Saturday, May 18, 2013

Mosquitoes Part 2 For Real This Time

This is the post that I tried to do yesterday and failed because of technology problems. And as I sit here typing I am itching something fierce!  Western Michigan has a small mosquito problem right now.  It's pretty bad everywhere you go.  So what can you do to avoid the itch?

1. Wear light colored clothing, long pants, long sleeves, collars high, and leave as little skin available as possible.

2.  Keep a smudge or smokey fire burning near you.
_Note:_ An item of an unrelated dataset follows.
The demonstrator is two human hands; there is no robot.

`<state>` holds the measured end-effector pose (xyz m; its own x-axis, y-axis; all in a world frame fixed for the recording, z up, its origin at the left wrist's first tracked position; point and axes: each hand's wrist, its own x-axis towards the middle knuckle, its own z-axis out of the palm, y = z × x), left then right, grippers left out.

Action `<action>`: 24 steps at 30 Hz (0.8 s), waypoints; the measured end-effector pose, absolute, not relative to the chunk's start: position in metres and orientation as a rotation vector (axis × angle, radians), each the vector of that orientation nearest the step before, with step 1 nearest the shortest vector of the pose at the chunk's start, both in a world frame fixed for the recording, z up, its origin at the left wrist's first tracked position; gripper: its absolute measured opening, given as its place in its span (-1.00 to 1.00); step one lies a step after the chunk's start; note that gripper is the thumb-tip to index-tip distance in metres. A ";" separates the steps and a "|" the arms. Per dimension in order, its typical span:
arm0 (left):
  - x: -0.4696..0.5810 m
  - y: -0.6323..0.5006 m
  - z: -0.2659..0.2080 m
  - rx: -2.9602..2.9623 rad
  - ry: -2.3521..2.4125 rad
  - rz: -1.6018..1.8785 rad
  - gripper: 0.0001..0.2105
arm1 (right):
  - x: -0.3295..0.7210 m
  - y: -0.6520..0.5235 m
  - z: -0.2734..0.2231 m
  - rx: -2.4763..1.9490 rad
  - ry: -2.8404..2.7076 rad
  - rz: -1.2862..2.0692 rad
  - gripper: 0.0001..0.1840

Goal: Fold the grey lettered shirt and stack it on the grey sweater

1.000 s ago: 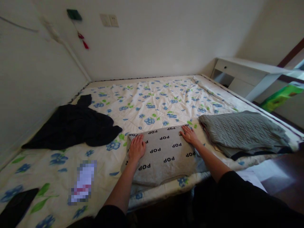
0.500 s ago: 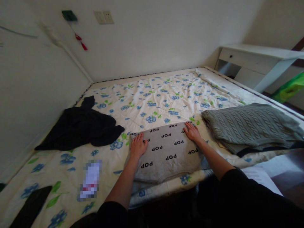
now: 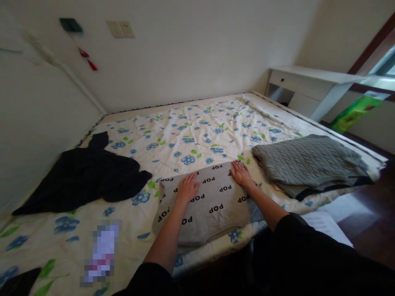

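left hand (image 3: 187,188) flat, fingers spread, on folded grey cloth (image 3: 210,203) | right hand (image 3: 241,174) flat, fingers spread, on cloth's far right corner; knitted sweater (image 3: 308,164) just right of it | black clothes (image 3: 83,172) well left of left hand; all on bed (image 3: 197,127)

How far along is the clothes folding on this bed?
Done: a grey cable-knit sweater lies folded at the right edge of the floral bedsheet. In hand: the left hand and right hand press flat on a folded grey garment printed POP. Left: a crumpled black garment lies unfolded.
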<state>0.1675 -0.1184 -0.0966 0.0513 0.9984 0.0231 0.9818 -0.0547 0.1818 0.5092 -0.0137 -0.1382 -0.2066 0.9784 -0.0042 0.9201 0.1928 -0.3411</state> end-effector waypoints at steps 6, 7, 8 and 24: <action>0.066 -0.158 -0.101 1.979 2.396 0.280 -0.36 | 0.506 -0.015 -0.135 -1.829 -2.255 0.405 -0.26; 0.057 -0.161 -0.101 1.950 2.424 0.285 -0.36 | 0.505 -0.015 -0.133 -1.836 -2.254 0.408 -0.27; 0.052 -0.164 -0.103 1.933 2.443 0.291 -0.36 | 0.503 -0.016 -0.130 -1.846 -2.251 0.409 -0.27; 0.046 -0.164 -0.123 1.962 2.453 0.470 -0.37 | 0.241 -0.093 -0.100 -1.196 -2.525 0.627 -0.30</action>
To make a smudge tie together dried lavender stalks, dried peppermint sprigs, dried mullein and dried catnip sprigs and light on fire.

3. Crush a handful of leaves of a mosquito repelling plant (see here) and rub on your body as needed.

4. Watch what you put in or on your body.  Lotions, soaps, shampoos and perfumes can attract insects. Eating sugary processed foods attract them also.  Eat a wholesome real food diet rich in nutrients to keep your body chemistry from attracting interested bites.  You can take vitamin B6 supplements but it would be so much better to get your B6 from real food: Bananas, potatoes, tuna, beans. Mosquitoes are attracted to the carbon dioxide you exhale so eat lots of garlic and onions too.  This is a case of bad breath being great!

5. Use a natural repellent.  Repellents block your pores so the mosquitoes can't sense the warmth and moisture of your body.  Though DEET is the most effective repellent it is a chemical cocktail of yuck.  Would you rub nuclear waste on your body?

To make a repellent take 2 cups of witch hazel, 1/2 tsp. each of citronella, lemongrass and lavender essential oils and 1Tbsp. of apple cider vinegar, mix together and put in a spray bottle.

To make a rub on massage type oil take 1/2 cup base oil, (I think olive oil would work good.  I would avoid coconut oil unless it is unscented.) 5 drops each of lemongrass, geranium and catnip essential oils and 10 drops of basil and eucalyptus essential oils.  Mix and use.  I do not recommend a spray bottle because the oil will clog the sprayer.

To make a balm take 3 Tbsp. of base oil (olive again is my choice), 1 Tbsp. of neem oil and 1Tbsp. of beeswax and heat together on a low heat.  Cool slightly (but not too much for the beeswax to solidify) and add 20 drops of catnip EO (essential oil), 10 drops each of lemongrass, rosemary and thyme EO's and 5 drops of cedar EO.  Pour into a container and let harden.  Rub on.

For the more adventurous herbalist try Joyce A. Wardwell's repellent salve from her book, The Herbal Home Remedy Book. She uses fresh plantain, lavender, peppermint and thyme to make infused oils which she then turns into salve with the addition of beeswax and cocoa butter. (Again, I would recommend an unscented cocoa butter.)  The entire process takes a couple of weeks though because the herbs need to soak in the oil.  It is a plan ahead project.